## WORK REQUEST
If a line below contains the word "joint", count it. Please give the total and nothing else.

## DATA
——————————

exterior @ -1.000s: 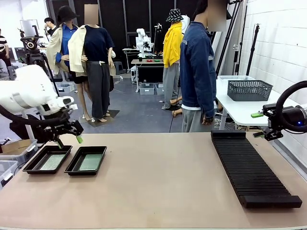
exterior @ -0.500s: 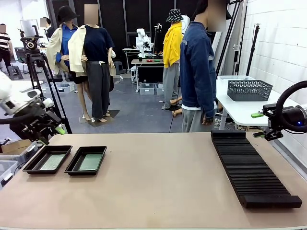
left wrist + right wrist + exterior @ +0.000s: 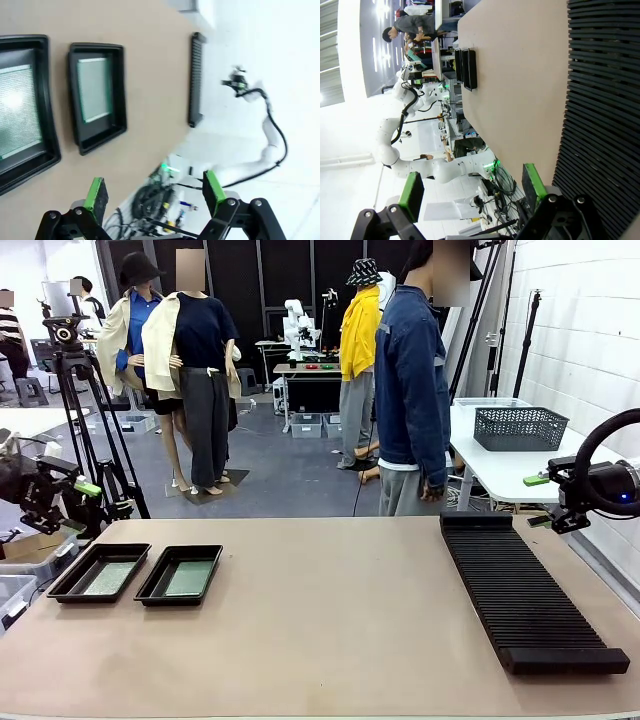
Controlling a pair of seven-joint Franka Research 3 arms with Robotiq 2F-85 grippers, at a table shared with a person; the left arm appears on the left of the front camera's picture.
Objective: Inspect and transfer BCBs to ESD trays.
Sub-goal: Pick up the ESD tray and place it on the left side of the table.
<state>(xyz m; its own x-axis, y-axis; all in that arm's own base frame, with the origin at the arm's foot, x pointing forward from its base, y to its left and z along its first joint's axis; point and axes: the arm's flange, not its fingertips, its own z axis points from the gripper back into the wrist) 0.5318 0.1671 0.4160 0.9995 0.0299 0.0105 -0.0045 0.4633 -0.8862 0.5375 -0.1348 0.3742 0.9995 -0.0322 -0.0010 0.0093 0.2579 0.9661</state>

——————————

## EXERCISE RESULT
2